スウィングなんとかという女子高生のバンドの話題をコミュニティ誌で読んだとき、彼自身は変わったことをする連中がいるなと思っただけだった。だが、高校生ジャズバンドというものは世間的には希少価値があるらしく、イベントだの開店セールだのあるたびに声がかかっているそうで、そのたびに彼女らはレールバスに乗って出かけ、また帰ってくるのだった。

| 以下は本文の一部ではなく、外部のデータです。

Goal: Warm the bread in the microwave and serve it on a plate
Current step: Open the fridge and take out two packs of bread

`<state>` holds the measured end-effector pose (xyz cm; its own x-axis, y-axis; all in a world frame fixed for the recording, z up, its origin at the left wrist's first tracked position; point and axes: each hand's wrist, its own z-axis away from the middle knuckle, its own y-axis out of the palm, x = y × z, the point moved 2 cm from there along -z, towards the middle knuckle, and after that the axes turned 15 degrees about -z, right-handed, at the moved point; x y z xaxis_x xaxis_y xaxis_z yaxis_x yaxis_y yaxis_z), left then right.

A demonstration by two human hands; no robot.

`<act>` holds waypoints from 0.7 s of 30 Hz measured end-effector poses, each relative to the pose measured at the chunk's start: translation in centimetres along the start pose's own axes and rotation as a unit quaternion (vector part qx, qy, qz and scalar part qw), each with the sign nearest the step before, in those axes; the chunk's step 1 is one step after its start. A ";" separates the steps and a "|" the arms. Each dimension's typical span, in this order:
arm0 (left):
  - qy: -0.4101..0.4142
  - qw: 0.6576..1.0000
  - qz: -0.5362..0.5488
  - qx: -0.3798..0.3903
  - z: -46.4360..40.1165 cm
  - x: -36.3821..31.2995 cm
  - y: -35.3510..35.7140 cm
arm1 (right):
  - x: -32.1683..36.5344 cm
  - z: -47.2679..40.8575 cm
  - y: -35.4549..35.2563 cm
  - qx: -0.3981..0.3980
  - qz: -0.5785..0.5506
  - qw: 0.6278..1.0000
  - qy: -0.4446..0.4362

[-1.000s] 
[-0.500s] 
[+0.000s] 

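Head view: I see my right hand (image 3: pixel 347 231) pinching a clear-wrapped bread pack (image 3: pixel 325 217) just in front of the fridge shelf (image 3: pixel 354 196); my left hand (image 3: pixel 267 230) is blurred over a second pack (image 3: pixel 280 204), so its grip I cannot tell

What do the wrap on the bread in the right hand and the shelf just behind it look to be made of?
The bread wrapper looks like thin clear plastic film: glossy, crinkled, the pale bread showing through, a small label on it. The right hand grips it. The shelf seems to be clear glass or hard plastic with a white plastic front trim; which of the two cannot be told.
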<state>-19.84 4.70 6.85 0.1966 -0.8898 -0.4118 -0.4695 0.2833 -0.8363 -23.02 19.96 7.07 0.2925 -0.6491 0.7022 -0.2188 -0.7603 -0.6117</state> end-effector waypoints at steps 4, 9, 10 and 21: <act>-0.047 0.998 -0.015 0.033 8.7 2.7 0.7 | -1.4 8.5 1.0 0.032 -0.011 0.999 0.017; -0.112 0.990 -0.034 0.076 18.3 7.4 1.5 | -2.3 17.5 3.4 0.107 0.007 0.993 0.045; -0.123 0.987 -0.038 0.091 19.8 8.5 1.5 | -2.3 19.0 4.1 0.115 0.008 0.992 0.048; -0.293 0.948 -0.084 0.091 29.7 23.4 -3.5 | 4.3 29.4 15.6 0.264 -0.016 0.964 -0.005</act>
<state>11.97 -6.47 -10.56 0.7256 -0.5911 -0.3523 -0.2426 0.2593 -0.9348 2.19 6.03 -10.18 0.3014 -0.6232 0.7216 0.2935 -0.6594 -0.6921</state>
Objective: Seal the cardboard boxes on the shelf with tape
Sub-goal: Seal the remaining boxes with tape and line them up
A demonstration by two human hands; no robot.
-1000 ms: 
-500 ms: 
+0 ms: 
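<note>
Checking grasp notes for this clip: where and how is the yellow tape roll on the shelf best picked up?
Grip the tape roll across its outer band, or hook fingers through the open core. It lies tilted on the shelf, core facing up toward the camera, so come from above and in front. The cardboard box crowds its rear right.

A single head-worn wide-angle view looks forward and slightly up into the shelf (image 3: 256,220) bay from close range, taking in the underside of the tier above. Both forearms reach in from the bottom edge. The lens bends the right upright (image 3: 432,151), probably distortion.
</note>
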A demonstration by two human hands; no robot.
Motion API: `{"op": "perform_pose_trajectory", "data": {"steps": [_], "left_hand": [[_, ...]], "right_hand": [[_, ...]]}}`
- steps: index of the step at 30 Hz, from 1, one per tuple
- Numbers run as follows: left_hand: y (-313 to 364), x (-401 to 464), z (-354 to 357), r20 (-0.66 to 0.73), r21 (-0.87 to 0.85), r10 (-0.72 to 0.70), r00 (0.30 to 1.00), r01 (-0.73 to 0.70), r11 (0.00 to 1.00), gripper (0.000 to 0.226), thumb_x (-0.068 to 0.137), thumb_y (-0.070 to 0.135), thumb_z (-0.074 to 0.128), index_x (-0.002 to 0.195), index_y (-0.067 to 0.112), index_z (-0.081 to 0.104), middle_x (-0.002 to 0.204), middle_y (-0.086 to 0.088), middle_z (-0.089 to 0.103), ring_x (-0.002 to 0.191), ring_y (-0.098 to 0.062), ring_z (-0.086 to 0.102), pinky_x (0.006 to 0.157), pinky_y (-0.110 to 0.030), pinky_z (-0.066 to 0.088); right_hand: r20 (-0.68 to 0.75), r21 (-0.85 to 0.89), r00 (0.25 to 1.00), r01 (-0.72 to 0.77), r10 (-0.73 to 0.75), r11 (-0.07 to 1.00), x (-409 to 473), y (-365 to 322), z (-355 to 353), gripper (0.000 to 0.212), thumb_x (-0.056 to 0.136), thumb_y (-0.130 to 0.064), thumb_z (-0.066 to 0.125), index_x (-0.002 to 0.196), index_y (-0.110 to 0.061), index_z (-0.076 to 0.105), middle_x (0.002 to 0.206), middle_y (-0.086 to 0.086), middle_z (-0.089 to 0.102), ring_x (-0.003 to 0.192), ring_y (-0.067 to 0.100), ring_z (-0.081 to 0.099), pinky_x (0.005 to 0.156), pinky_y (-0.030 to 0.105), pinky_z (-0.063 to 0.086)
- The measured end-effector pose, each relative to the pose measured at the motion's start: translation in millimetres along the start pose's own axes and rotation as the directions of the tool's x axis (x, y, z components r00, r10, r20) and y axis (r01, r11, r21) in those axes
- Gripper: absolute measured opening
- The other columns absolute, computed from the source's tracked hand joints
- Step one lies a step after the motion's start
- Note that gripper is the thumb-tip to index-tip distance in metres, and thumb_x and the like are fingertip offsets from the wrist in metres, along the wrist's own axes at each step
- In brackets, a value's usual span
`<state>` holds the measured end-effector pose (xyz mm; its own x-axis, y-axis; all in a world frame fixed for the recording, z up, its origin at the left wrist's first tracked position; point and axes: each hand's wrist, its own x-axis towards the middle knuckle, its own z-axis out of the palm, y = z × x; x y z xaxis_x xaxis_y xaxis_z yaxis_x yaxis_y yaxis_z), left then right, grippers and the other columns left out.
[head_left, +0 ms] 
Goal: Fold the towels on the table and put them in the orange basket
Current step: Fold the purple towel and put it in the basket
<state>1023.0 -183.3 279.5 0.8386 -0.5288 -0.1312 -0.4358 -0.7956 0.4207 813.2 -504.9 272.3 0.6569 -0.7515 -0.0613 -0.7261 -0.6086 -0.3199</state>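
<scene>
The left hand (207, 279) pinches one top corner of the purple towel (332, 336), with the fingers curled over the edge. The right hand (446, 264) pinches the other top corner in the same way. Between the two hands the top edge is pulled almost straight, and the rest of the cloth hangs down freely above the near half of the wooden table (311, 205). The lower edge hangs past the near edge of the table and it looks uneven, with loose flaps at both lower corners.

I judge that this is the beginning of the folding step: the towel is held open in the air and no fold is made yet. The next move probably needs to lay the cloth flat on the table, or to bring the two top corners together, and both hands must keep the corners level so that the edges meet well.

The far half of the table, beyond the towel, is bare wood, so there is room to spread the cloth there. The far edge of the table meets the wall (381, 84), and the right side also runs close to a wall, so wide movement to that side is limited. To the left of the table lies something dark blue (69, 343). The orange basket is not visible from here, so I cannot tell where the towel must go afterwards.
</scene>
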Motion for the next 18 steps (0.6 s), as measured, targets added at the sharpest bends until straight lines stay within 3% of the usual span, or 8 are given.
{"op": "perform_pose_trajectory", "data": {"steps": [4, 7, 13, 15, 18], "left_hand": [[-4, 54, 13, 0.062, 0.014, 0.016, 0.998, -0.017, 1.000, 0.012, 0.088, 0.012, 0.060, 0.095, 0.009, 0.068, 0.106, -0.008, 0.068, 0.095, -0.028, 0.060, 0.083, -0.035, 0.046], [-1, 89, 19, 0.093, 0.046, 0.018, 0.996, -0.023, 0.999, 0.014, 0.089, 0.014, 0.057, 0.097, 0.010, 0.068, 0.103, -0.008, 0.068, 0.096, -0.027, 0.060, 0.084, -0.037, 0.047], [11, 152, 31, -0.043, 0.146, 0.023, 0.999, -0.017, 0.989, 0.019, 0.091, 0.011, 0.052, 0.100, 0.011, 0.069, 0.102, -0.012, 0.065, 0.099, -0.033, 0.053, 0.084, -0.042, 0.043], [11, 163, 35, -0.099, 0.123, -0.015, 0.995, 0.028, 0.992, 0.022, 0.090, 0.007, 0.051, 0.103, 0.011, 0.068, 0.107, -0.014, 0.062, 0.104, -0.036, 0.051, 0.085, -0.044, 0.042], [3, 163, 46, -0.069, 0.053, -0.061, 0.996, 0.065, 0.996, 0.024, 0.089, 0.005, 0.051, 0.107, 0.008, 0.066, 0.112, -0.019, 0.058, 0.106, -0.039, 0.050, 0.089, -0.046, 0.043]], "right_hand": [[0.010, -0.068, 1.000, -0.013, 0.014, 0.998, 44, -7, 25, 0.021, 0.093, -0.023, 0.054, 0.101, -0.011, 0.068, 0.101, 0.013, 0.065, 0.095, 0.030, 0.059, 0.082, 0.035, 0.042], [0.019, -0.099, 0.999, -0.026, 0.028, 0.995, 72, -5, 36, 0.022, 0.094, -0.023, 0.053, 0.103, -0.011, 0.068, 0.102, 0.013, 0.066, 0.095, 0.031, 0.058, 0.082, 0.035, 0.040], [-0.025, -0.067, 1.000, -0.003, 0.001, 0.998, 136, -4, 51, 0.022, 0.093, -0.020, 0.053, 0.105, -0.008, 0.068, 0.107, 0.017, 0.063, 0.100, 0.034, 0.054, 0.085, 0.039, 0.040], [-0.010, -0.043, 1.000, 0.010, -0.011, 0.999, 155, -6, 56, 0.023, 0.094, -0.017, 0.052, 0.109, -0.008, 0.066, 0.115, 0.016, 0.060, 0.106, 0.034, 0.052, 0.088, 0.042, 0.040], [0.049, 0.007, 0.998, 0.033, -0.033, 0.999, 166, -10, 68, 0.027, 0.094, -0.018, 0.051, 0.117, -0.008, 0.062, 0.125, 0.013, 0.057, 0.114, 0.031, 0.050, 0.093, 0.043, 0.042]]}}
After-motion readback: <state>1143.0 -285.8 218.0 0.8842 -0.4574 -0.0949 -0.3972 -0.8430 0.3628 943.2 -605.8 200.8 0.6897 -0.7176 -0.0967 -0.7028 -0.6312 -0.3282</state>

彼女らはちゃんと運賃を払って乗っている以上、れっきとしたお客様である。そして、しゃべり声が大きいのも、まあ学生であれば仕方ないと思う。彼が我慢ならないのは、彼女らがいつも乗車するなり楽器をケースから出して吹き鳴らし、あまつさえ合奏を始めることである。
──去年の冬だったか、一番最初に彼女らが演奏を始めた時、彼はわざわざ運転台から出て注意した。だが、
「なして止められんのー、わだすらただ騒いどるんやね! ジャズやっとるとよ!」
「んだ、ジャズだ。げーじゅつだ」
と、彼の想像を超える理屈で反抗された上、こともあろうに他の乗客から
「ただでジャスさ聞けんだからいんでねえが、目くじらたてることねぇず」
と言われ、彼はすっかりくさってしまったのだ。